TRY IT:
Would you copy all lines in the data that contain the word "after"?

== EXCERPTED RECORDS ==

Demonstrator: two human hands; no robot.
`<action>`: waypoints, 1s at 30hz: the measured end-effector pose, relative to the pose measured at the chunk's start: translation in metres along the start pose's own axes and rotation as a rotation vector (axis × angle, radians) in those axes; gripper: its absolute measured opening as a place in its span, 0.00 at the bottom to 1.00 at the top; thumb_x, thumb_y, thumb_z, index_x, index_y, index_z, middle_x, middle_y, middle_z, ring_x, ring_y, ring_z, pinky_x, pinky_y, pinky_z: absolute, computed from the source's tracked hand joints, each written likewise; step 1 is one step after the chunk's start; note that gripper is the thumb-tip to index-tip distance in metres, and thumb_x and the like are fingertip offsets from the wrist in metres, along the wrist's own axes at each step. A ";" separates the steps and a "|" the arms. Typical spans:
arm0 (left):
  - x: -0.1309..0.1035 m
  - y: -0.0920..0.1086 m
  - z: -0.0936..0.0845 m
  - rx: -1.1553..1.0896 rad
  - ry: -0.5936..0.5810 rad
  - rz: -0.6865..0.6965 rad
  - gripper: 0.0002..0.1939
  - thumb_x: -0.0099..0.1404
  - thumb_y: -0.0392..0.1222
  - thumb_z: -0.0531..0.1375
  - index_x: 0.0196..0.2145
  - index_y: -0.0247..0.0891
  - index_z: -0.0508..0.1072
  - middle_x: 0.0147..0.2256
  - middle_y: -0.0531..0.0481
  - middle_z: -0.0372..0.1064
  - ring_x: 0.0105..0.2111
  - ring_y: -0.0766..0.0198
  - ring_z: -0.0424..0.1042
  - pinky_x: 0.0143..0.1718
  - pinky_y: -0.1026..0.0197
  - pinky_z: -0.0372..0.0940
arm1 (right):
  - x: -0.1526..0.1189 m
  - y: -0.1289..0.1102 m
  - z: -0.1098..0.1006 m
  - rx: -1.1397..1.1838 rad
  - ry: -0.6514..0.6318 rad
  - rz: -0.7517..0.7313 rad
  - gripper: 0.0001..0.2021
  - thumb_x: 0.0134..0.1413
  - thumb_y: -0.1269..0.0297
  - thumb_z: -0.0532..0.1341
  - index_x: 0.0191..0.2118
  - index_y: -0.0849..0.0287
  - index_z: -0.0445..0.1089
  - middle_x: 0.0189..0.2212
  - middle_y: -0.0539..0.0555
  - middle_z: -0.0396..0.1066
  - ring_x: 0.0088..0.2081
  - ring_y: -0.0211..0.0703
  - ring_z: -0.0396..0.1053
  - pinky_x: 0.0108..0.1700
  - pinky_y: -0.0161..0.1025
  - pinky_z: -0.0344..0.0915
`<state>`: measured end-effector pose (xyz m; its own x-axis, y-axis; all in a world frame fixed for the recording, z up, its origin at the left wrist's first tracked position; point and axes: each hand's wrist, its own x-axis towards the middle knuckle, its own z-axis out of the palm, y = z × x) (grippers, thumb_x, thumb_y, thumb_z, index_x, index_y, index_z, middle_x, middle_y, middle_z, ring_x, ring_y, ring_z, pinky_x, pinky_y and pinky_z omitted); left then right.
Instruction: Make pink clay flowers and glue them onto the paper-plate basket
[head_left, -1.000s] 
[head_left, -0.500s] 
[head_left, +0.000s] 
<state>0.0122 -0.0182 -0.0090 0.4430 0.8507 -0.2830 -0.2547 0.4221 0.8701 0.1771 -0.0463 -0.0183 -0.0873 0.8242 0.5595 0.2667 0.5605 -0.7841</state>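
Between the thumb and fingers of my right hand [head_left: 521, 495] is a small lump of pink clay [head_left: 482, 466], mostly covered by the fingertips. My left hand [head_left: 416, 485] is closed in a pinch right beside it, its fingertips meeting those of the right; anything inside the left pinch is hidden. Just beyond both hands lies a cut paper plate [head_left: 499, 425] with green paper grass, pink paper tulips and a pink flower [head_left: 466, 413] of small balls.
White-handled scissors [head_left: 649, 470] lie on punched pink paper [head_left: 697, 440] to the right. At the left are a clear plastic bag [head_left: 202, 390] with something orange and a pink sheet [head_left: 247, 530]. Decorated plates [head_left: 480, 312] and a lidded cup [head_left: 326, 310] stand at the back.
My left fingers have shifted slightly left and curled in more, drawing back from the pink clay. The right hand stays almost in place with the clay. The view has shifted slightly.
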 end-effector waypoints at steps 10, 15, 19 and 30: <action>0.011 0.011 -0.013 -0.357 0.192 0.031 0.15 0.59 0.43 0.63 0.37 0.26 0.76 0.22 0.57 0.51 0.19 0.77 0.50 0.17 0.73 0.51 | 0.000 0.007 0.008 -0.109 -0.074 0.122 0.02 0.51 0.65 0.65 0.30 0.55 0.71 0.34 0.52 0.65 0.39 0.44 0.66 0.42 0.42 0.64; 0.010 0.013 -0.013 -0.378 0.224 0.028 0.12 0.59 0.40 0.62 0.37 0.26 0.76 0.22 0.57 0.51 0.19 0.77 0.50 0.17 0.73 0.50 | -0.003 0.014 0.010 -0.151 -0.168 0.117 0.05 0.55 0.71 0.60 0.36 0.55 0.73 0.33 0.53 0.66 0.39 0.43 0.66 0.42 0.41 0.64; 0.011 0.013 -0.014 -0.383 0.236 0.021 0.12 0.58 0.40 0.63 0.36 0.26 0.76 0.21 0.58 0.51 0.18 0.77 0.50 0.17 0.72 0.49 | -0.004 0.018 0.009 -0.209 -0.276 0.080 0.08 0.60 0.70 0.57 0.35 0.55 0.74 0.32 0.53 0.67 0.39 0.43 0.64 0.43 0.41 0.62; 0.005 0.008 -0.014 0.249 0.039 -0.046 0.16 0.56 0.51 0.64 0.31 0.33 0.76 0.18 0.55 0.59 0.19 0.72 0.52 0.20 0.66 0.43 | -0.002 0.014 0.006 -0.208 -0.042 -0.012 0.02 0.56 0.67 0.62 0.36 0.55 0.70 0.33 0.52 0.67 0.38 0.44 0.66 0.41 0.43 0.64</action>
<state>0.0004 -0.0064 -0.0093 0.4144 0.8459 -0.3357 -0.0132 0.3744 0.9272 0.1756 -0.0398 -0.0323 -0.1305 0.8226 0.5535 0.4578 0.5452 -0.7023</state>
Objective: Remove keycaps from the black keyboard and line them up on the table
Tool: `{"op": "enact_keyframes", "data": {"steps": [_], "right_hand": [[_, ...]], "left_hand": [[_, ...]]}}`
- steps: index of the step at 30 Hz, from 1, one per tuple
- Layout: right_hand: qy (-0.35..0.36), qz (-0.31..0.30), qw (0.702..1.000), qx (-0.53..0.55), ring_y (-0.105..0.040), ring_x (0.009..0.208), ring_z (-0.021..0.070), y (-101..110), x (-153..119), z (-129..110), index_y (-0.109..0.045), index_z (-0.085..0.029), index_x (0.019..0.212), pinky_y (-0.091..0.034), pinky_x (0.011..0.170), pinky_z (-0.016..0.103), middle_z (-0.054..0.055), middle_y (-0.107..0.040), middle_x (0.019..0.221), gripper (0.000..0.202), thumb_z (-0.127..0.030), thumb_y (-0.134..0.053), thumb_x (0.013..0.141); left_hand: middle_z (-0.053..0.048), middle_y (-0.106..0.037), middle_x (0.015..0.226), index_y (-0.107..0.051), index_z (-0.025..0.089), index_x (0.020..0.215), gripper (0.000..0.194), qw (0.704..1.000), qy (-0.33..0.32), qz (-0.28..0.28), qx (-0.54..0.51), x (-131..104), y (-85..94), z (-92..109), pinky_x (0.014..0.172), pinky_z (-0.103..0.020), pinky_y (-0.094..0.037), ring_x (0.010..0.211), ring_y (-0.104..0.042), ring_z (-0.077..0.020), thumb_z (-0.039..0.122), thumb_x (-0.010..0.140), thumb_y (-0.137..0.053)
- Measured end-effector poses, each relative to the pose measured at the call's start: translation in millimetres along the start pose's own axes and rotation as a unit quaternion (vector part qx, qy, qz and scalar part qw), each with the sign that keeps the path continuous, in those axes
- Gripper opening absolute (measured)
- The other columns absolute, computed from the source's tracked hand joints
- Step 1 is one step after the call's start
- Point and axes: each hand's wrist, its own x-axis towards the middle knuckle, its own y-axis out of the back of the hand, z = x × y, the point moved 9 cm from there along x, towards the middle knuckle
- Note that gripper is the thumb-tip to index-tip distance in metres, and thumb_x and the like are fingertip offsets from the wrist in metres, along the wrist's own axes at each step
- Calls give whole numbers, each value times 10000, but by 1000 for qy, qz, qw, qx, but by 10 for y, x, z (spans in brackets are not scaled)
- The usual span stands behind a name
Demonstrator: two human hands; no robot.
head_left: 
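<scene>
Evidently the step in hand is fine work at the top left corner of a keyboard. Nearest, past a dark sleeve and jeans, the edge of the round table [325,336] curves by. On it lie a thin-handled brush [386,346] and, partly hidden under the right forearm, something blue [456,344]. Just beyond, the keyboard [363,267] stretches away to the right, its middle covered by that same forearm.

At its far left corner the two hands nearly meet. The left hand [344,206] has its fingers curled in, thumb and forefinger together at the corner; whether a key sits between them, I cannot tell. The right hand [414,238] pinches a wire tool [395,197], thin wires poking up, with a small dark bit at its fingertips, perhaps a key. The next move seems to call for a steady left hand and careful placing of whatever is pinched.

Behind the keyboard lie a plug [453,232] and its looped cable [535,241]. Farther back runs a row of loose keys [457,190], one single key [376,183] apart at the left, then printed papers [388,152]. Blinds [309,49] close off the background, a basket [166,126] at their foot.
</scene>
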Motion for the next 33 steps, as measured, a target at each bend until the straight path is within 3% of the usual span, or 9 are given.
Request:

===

FINISHED TASK:
`<action>`: waypoints, 1s at 30hz: the measured end-effector pose, relative to the pose measured at the chunk's start: translation in metres along the start pose's own axes and rotation as a rotation vector (axis × angle, radians) in those axes; gripper: its absolute measured opening as a place in its span, 0.00 at the bottom to 1.00 at the top; thumb_x, thumb_y, thumb_z, index_x, index_y, index_z, middle_x, middle_y, middle_z, ring_x, ring_y, ring_z, pinky_x, pinky_y, pinky_z: absolute, computed from the source's tracked hand joints, each written likewise; step 1 is one step after the chunk's start; note that gripper is the thumb-tip to index-tip distance in metres, and thumb_x and the like are fingertip offsets from the wrist in metres, along the wrist's own axes at each step. A ";" separates the steps and a "|" the arms. Typical spans:
- Step 1 is one step after the call's start

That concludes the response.